Serangan Israel selama dua tahun di Gaza yang menewaskan lebih dari 72.000 orang dan melukai 172.000 lainnya, serta menghancurkan 90 persen infrastruktur sipil. Kompas.com (01/05/2026)
Penyerangan dan pelanggaran hukum laut internasional adalah bukti nyata bahwa entitas Zionis tidak mengenal batas dalam melanggengkan blokade atas Gaza.
Label "teroris" yang digunakan untuk melegitimasi agresi mereka adalah justifikasi palsu yang telah berulang kali digunakan Zionis untuk mengkriminalisasi setiap bentuk solidaritas terhadap Palestina,tidak ada satu pun negeri-negeri Muslim yang mengirimkan angkatan lautnya untuk melindungi kapal-kapal tersebut. Ini membuktikan bahwa sistem negara-bangsa (nation-state) yang ada hari ini tidak dirancang untuk melindungi umat Islam, tetapi menjaga eksistensi Zionis.
Akar maslahnya adalah kaum muslim tidak bersatu dan tidak adanya negara yang berdiri atas landasan akidah Islam, sehingga negeri-negeri Muslim termasuk Palestina menjadi sasaran penjajah Kapitalis-Barat.
Gaza adalah bagian dari tanah kaum Muslimin yang wajib dilindungi. Membiarkan blokade ini berlanjut tanpa tindakan nyata adalah kemungkaran yang wajib diubah dengan kemampuan tertinggi yang dimiliki umat.
Khilafah Islamiyyah adalah satu-satunya institusi yang secara syar'i memiliki kewenangan dan kewajiban untuk melindungi jiwa-jiwa kaum Muslimin yang ditindas oleh kekuatan zalim dengan jihad fii sabilillah.

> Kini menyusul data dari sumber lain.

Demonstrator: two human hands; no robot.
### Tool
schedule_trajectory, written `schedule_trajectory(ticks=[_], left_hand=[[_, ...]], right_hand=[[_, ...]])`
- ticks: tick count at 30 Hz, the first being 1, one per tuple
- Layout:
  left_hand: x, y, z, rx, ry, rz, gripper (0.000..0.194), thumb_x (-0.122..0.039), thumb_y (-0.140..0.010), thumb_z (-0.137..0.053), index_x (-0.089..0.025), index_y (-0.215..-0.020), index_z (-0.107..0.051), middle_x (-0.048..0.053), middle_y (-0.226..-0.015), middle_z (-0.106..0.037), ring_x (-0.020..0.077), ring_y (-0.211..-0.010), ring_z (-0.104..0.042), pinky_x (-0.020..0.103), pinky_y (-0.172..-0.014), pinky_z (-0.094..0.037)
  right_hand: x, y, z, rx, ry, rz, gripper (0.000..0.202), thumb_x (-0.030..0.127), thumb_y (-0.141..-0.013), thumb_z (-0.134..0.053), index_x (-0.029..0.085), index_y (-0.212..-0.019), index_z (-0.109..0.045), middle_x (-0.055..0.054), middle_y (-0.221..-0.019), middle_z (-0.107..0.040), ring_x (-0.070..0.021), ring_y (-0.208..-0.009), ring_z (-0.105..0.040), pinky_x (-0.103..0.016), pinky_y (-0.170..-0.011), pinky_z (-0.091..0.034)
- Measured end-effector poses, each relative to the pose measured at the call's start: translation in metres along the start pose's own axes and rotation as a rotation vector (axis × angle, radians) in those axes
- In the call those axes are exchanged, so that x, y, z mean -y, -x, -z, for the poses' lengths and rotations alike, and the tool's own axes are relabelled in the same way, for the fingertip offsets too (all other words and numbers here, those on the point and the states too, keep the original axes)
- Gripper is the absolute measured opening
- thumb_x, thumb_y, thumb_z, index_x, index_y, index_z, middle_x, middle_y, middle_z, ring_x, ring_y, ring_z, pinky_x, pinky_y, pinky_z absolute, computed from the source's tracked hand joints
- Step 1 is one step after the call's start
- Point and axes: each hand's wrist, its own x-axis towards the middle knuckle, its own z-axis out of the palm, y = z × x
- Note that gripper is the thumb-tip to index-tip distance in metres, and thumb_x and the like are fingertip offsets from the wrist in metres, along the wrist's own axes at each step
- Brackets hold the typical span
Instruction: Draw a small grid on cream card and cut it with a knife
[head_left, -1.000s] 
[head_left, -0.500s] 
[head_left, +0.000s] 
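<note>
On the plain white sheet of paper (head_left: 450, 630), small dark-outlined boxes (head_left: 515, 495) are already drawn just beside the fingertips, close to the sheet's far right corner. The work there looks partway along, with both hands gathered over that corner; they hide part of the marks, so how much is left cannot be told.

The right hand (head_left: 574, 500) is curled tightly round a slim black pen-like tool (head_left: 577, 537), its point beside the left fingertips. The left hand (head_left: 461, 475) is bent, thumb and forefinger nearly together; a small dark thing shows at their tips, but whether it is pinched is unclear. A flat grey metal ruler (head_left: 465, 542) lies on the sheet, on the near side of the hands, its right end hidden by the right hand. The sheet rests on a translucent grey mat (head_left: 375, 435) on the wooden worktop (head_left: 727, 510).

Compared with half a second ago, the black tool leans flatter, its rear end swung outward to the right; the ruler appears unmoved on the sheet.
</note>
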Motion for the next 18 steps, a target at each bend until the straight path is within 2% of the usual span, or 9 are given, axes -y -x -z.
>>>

Khilafah adalah institusi yang menyatukan umat Islam dan menjadi perisai dari tekanan eksternal didasarkan pada konsep historis dan teologis, khalifah adalah pelindung (junnah) bagi kaum Muslimin.Khilafah sebagai "Perisai" (Junnah) hal ini merujuk pada hadis yang menyatakan, "Sesungguhnya al-imam (khalifah) itu perisai yang (orang-orang) akan berperang mendukungnya dan berlindung (dari musuh) dengan (kekuasaan)-nya". Dalam pandangan ini, khilafah sebagai pelindung dari kejahatan negara-negara luar.
Khilafah sebagai penyatu Umat, Khilafah sebagai sistem pemerintahan tunggal yang menyatukan seluruh dunia Islam, menerapkan syariat, dan mengatasi sekat-sekat nasionalisme.
Pentingnya Kepemimpinan , Banyak ulama Ahlussunnah menyepakati kewajiban adanya imam atau pemimpin untuk mengatur urusan umat dan menegakkan syariat, guna mencegah kekacauan.
Perjuangan mewujudkan Khilafah adalah kewajiban yang harus ditempuh umat, membangun kepemimpinan politik Islam yang bertumpu pada ideologi yang sahih. Kemarahan umat atas penyitaan kapal ini harus diarahkan bukan sekadar pada kecaman dan keprihatinan, melainkan pada kesadaran mendalam pentingnya aktivitas dakwah mengikuti metode perjuangan Rasulullah dalam mewujudkan Khilafah sebagai perisai (junnah).